The docker image will be shown in ACR’s UI upon successful docker push.

Image by author.

Create Azure Container App Environment

Before creating Azure Container Apps, we define the heartdiseaseenv environment which the Container App will run in.

az containerapp env create --name heartdiseaseenv --resource-group heartdisease_rg --location eastus

Create Azure Container Apps

In this step, we create the heart-disease-container-app Azure Container Apps using the heartdiseaseenv environment which we created in the step before. We also defined the docker image that should be used: heartdisease.azurecr.io/heart-disease-app:v0.1.0 and the login server of the container registry: heartdisease.azurecr.io. The ingress is set to external as this API is meant to be exposed to the public web.

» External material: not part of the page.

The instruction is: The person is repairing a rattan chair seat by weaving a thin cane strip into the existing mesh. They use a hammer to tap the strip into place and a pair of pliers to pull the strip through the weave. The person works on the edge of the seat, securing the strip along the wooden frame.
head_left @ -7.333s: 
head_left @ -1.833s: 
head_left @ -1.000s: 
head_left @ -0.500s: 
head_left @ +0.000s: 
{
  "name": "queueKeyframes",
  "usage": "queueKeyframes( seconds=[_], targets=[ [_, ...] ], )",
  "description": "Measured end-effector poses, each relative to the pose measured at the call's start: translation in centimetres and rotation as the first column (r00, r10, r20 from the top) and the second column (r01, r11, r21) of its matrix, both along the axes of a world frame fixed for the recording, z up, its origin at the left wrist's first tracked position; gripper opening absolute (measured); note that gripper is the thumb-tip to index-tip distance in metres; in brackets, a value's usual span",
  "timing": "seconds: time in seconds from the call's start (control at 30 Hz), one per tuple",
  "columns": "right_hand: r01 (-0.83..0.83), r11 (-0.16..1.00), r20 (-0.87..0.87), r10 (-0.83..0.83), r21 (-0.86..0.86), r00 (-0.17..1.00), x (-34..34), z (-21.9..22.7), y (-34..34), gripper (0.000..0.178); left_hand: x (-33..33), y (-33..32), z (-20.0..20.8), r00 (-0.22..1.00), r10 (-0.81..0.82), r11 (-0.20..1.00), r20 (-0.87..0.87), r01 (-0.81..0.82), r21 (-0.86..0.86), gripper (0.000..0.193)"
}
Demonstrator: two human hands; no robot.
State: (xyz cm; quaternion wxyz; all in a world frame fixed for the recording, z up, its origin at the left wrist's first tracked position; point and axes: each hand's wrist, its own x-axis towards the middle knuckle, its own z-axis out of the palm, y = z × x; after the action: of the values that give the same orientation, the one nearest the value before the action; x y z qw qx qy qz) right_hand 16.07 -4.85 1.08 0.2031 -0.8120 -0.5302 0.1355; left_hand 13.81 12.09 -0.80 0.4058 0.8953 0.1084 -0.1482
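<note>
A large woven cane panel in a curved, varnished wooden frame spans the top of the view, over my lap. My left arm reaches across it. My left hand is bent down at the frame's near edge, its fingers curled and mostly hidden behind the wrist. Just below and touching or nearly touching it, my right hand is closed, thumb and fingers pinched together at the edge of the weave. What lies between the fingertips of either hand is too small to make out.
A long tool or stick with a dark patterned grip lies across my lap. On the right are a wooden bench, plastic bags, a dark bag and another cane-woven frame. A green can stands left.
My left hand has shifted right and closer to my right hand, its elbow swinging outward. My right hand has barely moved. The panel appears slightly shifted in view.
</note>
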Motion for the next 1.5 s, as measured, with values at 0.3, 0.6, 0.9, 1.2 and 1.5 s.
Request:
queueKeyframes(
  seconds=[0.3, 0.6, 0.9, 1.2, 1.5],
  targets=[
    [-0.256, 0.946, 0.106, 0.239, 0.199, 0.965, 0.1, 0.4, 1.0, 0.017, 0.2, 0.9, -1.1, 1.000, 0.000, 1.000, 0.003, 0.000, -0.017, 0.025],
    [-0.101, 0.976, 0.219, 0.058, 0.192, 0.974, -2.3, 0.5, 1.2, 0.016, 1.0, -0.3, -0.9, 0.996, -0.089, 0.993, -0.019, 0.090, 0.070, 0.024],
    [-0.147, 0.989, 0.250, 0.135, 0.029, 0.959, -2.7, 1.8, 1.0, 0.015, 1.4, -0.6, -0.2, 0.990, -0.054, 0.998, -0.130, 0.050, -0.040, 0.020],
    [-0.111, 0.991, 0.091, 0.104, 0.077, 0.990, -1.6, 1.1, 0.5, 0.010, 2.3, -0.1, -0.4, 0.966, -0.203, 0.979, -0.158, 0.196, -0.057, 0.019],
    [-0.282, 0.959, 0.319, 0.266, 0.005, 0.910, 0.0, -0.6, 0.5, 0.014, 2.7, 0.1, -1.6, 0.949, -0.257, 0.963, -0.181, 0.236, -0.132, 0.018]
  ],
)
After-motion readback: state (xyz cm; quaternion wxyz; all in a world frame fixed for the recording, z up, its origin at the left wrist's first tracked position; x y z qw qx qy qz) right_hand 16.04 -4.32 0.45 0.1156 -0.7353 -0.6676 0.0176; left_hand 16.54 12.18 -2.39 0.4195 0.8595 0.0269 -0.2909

az containerapp create --name heart-disease-container-app --resource-group heartdisease_rg --environment heartdiseaseenv --image heartdisease.azurecr.io/heart-disease-app:v0.1.0 --target-port 80 --ingress external --query properties.configuration.ingress.fqdn --registry-identity system --registry-server heartdisease.azurecr.io

If az containerapp create command is successful, it will return a URL for accessing your app.

Container app created. Access your app at <https://heart-disease-container-app.nicehill-f0509673.eastus.azurecontainerapps.io/>

Test the app

We can test the app using either the Swagger UI, curl or python request. To access the Swagger UI, simply append docs at the end of the given URL: https://heart-disease-container-app.nicehill-f0509673.eastus.azurecontainerapps.io/docs.

To use CURL, the command as follows:

curl -X 'POST' \\
'<https://heart-disease-container-app.nicehill-f0509673.eastus.azurecontainerapps.io/predict>' \\
-H 'accept: application/json' \\
-H 'Content-Type: application/json' \\
-d '{
"age": 64,
"sex": 1,
"cp": 3,
"trestbps": 120,
"chol": 267
}'

We can also send a post request to the prediction endpoint https://heart-disease-container-app.nicehill-f0509673.eastus.azurecontainerapps.io/predict using python’s request library in the following manner:

import requests
response = requests.post(url = '<https://heart-disease-container-app.nicehill-f0509673.eastus.azurecontainerapps.io/predict>',
json = {"age": 64,
"sex": 1,
"cp": 3,
"trestbps": 120,
"chol": 267
)
print (response.json())
# {'prediction_result': 0.8298846604381431}

In this article, we discussed the advantage of using serverless containerized machine learning inference endpoint and walked through an example of how to create an API endpoint with FastAPI, containerized it with Docker and deployed the containerized application with Azure Container Apps.

[1] Serverless computing and applications | Microsoft Azure

[2] Azure Container Apps overview | Microsoft Learn

[3] Heart Disease Dataset from UCI Machine Learning Repository. Licensed under CC BY 4.0.